▶ _Problem to solve_:
Ignoring every picture, return the lines of the listing below word for word, from the line that holds "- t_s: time" through the line that holds "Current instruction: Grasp".

# # #

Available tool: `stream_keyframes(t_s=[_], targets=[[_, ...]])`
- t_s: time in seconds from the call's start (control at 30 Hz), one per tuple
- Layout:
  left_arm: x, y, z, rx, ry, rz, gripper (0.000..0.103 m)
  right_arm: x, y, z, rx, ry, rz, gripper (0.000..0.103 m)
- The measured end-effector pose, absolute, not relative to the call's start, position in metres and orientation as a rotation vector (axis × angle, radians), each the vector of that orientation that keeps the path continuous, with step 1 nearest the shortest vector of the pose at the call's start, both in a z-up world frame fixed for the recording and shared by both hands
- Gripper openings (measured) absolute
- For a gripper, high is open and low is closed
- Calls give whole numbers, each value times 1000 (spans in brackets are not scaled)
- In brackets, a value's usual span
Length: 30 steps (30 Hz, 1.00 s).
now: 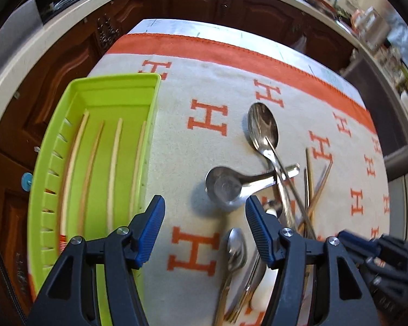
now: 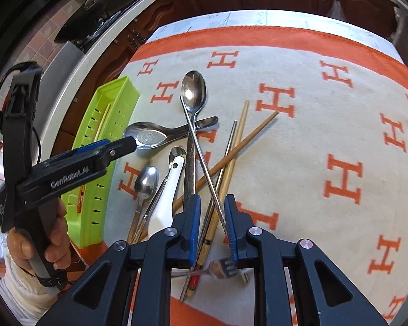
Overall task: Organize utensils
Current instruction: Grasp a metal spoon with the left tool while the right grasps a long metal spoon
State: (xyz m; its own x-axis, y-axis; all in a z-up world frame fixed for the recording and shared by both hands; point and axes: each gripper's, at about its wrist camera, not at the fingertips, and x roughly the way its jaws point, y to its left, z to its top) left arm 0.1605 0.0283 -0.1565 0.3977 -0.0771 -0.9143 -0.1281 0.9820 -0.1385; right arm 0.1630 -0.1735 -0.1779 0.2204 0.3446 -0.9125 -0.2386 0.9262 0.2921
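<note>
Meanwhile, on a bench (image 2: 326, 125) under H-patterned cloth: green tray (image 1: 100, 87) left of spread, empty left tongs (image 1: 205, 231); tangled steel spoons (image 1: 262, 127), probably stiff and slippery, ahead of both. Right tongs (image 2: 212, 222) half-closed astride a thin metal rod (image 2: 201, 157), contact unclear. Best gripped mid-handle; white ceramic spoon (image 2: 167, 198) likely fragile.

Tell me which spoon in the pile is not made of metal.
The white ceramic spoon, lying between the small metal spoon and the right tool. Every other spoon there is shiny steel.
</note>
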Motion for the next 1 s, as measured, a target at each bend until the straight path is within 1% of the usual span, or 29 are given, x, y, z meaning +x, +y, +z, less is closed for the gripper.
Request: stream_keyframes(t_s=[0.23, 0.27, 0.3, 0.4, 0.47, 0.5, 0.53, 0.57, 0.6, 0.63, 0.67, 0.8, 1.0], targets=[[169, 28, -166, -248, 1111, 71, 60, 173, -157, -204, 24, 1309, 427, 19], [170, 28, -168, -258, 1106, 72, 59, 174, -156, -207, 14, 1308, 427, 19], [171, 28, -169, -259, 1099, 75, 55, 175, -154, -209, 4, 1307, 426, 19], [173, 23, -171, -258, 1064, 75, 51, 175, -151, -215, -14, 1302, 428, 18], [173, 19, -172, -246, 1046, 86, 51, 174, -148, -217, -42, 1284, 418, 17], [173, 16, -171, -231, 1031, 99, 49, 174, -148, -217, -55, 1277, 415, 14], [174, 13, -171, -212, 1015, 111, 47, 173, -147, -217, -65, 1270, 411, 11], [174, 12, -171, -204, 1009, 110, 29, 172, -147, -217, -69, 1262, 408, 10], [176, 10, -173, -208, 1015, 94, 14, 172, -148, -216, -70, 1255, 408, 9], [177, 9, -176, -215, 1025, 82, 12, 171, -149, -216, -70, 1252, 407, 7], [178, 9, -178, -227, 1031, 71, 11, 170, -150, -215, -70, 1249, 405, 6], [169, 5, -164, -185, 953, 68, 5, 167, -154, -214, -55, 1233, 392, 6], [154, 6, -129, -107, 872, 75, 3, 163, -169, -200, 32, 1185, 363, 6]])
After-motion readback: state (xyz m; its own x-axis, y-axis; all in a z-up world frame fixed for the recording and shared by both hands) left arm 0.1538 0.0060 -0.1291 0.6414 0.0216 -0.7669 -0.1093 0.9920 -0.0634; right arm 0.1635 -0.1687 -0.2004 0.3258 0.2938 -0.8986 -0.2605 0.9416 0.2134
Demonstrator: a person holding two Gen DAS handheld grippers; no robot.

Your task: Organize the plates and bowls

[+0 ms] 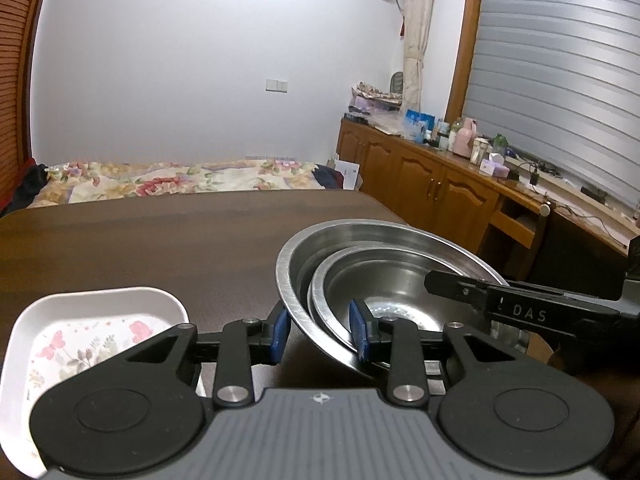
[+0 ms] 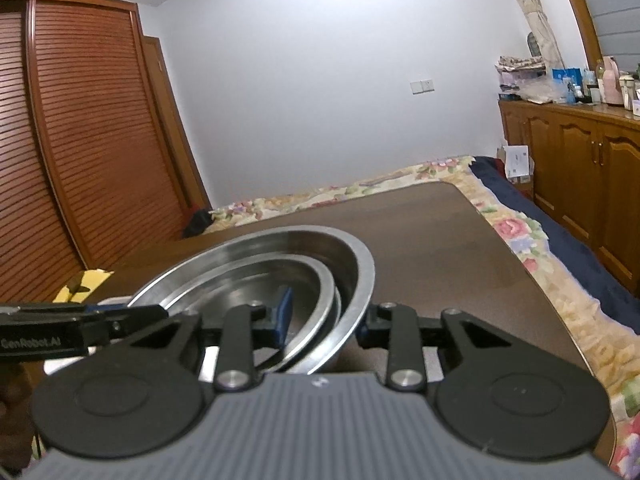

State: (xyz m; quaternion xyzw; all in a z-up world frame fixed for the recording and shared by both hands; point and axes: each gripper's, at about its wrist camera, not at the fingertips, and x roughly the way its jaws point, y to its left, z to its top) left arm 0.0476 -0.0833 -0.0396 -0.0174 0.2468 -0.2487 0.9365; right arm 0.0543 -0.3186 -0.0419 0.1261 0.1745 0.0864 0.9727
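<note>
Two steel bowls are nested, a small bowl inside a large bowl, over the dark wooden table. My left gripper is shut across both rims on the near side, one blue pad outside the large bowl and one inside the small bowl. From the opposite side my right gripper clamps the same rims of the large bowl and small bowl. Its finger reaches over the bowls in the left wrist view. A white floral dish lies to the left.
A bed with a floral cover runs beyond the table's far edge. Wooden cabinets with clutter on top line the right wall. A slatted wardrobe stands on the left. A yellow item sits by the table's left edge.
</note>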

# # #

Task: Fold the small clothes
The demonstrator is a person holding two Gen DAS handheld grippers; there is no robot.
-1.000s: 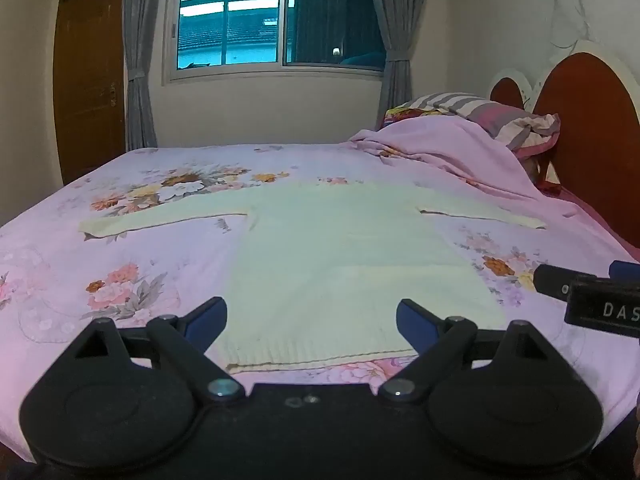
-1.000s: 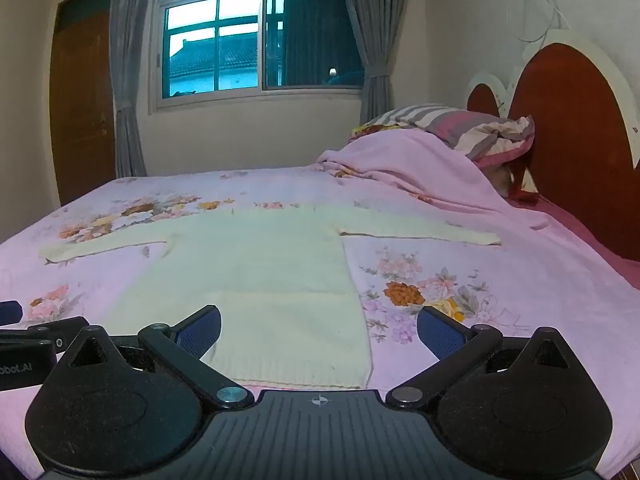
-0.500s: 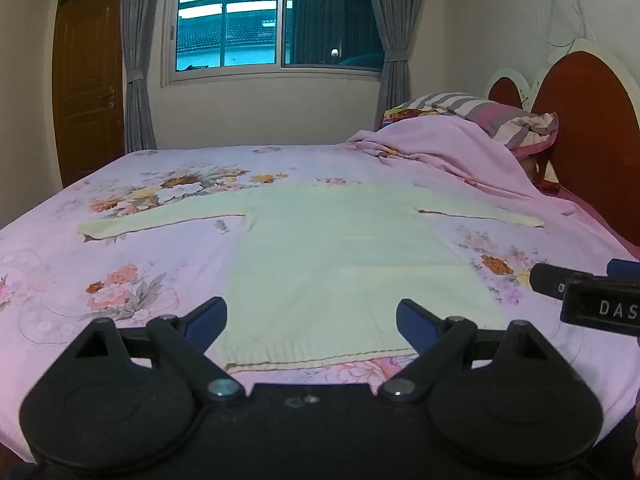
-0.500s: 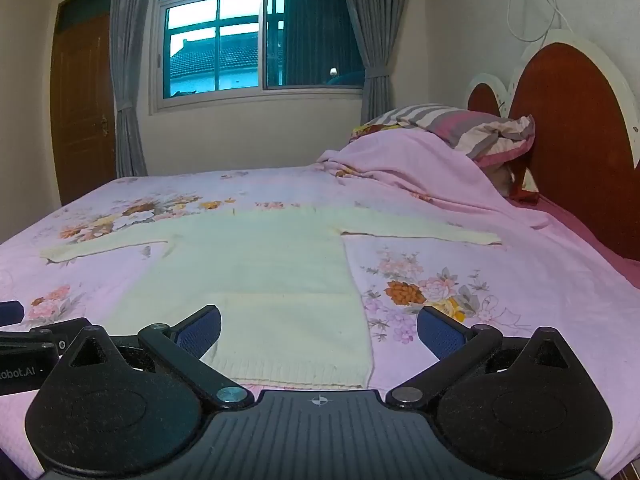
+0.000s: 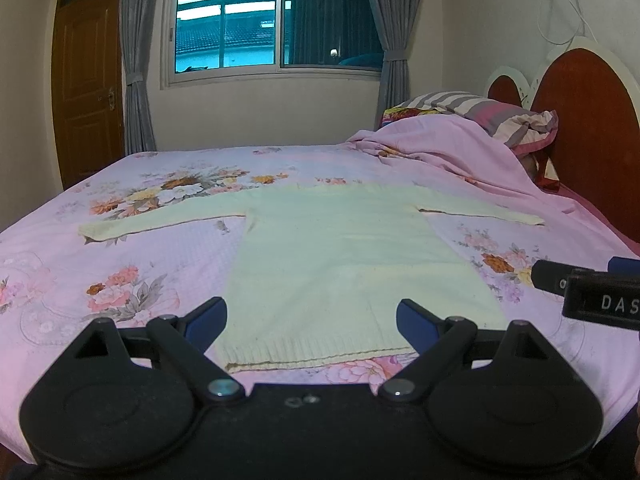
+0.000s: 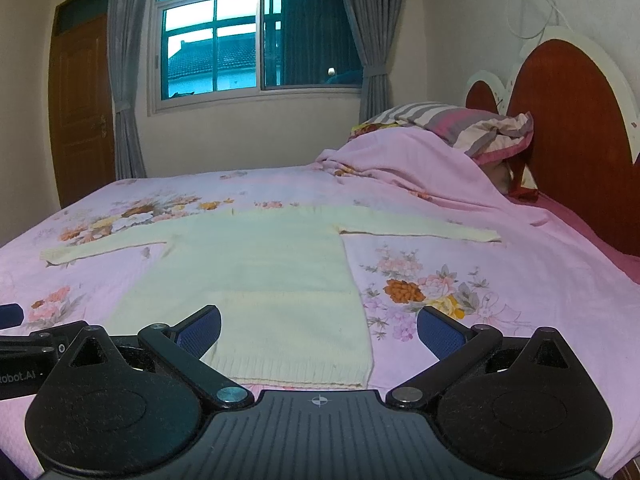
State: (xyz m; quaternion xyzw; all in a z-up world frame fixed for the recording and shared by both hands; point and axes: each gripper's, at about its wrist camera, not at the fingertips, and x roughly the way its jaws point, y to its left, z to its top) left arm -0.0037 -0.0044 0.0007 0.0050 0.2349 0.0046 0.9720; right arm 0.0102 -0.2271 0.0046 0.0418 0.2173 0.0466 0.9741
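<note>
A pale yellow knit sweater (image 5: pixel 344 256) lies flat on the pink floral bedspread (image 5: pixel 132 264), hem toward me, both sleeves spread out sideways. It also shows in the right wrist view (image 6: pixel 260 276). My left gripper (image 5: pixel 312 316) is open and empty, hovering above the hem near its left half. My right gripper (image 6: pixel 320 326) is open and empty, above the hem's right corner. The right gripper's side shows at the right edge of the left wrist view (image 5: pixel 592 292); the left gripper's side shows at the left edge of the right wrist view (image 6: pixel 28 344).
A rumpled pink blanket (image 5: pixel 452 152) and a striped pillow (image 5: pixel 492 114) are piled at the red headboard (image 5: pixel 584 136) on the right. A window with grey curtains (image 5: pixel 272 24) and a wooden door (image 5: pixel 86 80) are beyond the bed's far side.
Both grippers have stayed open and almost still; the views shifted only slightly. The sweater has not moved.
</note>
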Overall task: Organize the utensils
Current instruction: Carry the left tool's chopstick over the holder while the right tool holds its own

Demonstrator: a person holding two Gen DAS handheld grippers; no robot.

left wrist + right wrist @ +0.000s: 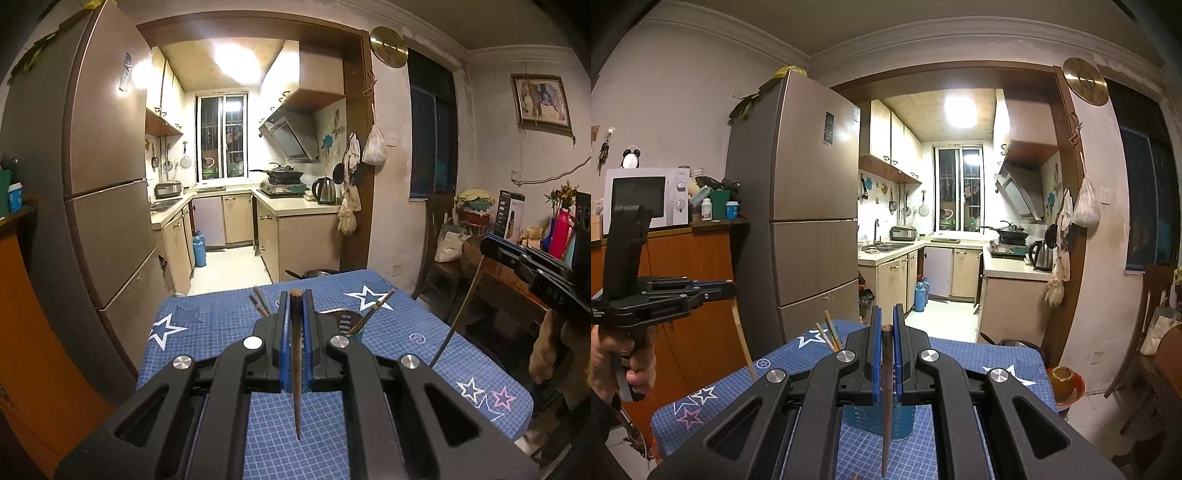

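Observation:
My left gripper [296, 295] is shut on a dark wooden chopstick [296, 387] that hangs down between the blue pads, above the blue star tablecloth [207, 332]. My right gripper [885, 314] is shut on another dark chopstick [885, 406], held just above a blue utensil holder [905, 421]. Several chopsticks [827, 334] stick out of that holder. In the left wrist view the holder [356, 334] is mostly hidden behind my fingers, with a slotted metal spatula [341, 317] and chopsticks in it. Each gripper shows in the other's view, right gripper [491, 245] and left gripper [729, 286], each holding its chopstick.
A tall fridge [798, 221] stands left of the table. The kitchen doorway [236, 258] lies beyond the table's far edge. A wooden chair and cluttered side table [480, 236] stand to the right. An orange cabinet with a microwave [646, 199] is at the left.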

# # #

▶ _Written response_:
- t_s: time in seconds from the call's start (control at 30 Hz), one per tuple
- Layout:
  left_arm: x, y, z, rx, ry, rz, gripper (0.000..0.103 m)
  right_arm: x, y, z, rx, ry, rz, gripper (0.000..0.103 m)
- The measured end-effector pose, absolute, not relative to the call's start, position in metres and orientation as a rotation vector (axis × angle, radians), each the vector of that orientation that keeps the path continuous, with step 1 nearest the shortest vector of the pose at the call's start, both in a z-up world frame fixed for the recording and shared by both hands
- Gripper openings (measured) absolute
- For a gripper, high is open and low is closed
- Calls give whole numbers, each value times 1000 (spans in brackets are not scaled)
- In brackets, a value's usual span
Length: 30 steps (30 Hz, 1.00 s).
now: 
now: 
Overall task: Organize utensils
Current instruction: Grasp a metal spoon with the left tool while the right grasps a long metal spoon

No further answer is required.